How to use "The Emotional Craft of Fiction" during self-editing
The problem
The book The Emotional Craft of Fiction by Donald Maass contains 34 techniques for making a fiction text better. Many of them are very useful according to my experience.
The problem is that when you are stuck self-editing or writing a particular scene, it can take a lot of time to decide which of those many techniques can be useful at this particular point in time.
In this article I discuss several ways to solve this problem.
Potential solution nr. 1: Woodpecker board
It goes like this:
- You take a particular technique.
- Every morning you read this technique from the book.
- You repeat step 2 for forty days.
- Then you repeat steps 1 through 3 for the next technique from the book.
In this way you will familiarize yourself with all of the techniques and (maybe) will remember which to use when editing or writing a particular scene.
The disadvantage is that you rely on memory which is not perfect and gets worse with age.
Potential solution nr. 2: Visualization
I also tried to visualize the key ideas (relevant to self-editing) from the book as mind maps.
Chapter 3: The Emotional World
Chapter 4: Emotions, Meaning and Arc
Chapter 5: The Emotional Plot
Chapter 6: The Reader's Emotional Journey
Chapter 7: The Writer's Emotional Journey
Did those mind-maps work?
No. Originally I wanted to print them out and hang at places where I would see them frequently.
Printing them out was a challenge in and of itself: Some of those posters don't fit on a piece of A4 paper. I'd need to cut the image into A4-sized pieces, print them out every page, then glue the pages together.
I was afraid to spend more time tinkering with these posters than actually writing and editing. Therefore I gave up on this idea.
But if you want, you can download all the source files for the above diagrams and render them using Graphviz Dot:
Potential solution nr. 3: A decision tree
The problem with the above approaches is that it takes took long to figure out which technique from the book to use.
So I created a decision tree which makes this process faster.
Here is it how it works.
Imagine you are stuck with self-editing or writing some scene (scene is a collection of chapters).

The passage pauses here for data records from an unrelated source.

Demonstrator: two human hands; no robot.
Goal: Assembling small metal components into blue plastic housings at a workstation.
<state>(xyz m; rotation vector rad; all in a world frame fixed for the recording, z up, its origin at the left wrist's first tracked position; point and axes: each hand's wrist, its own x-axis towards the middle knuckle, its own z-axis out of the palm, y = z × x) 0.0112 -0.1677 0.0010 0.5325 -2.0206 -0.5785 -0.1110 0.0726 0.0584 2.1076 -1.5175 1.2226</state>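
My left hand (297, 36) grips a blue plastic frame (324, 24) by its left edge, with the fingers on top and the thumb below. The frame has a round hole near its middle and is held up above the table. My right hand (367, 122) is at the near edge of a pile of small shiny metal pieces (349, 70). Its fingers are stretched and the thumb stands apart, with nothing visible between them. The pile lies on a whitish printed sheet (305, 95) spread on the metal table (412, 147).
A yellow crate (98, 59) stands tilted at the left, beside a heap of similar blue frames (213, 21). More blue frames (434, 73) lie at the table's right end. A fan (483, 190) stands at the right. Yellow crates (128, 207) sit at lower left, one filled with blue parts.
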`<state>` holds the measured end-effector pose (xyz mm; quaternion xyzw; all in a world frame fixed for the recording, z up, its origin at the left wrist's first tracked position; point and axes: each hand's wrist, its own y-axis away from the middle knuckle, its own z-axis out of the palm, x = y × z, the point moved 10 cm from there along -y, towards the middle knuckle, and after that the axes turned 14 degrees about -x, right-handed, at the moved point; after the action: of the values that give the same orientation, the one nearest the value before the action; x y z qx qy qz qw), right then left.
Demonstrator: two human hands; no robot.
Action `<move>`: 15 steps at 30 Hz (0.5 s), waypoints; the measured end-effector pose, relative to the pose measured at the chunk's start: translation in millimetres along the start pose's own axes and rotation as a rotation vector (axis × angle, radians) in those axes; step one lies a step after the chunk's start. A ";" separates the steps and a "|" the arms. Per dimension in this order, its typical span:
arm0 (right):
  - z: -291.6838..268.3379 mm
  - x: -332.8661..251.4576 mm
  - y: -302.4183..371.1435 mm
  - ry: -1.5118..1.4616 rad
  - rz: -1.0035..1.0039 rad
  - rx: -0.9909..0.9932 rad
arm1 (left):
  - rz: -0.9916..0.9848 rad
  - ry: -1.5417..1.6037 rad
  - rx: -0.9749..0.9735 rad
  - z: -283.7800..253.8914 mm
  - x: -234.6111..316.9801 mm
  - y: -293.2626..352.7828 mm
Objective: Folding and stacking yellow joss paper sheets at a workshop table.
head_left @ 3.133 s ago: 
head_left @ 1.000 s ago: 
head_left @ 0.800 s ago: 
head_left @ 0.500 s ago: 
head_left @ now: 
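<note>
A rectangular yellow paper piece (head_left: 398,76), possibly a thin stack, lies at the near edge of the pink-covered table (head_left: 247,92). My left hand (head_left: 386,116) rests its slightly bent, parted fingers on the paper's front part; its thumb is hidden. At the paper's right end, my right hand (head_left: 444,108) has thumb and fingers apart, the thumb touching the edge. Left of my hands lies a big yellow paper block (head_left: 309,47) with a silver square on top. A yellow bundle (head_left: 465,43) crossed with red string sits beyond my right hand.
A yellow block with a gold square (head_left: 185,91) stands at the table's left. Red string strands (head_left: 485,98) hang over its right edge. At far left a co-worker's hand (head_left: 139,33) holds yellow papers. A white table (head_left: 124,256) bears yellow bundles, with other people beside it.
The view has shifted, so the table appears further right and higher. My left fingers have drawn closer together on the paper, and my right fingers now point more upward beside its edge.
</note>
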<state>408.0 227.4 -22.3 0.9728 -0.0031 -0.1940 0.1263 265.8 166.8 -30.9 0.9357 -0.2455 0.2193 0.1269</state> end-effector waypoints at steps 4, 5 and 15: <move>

Then you put open the decision tree above and put your finger on the Start node.
You follow the line until you land on a diamond-shaped decision node, e. g. X.1. Every decision node contains a yes or no question.
For example, at the decision node X1 you ask yourself whether or not the problem is that
- something is happening in the scene, but
- it does not evoke sufficiently strong emotions in the reader.
If this is the case, you follow the line labeled with Yes, ECF-1 in this case (ECF means "Emotional Craft of Fiction"). You open the section The Emotional Mastery Checklist in the book, find the first technique there, and then apply it to your scene.
If you answered the question from X1 with no, you go to the next decision node until you either find a suitable technique or arrive at the Use methods of the last resort node.
There is one special node: Look at the relations between dialogue statements. This is not part of the "Emotional Craft of Fiction" book, but can be useful when you don't know what to write in a dialogue.
Relations between dialogue statements
- A dialogue looks like an exchange of statements.
- But in a dialogue those statements are related based on their contents.
- There are many relations between statements, including, but not limited to these:
3.1. clarification (person A talks to person B with the purpose of making sure that A understands B's statements correctly),
3.2. augmentation (person A adds something to a previous statement of person B),
3.3. development (person A develops a previous statement of person B),
3.4. refutation,
3.5. doubting,
3.6. asking,
3.7. problematization etc.
If you don't know what to write in a dialogue, you can
- look at the last statement,
- look at the list above, and
- think which of the relations the statement may exist between the statement from item 1 and the statement you want to write (the one you are struggling with).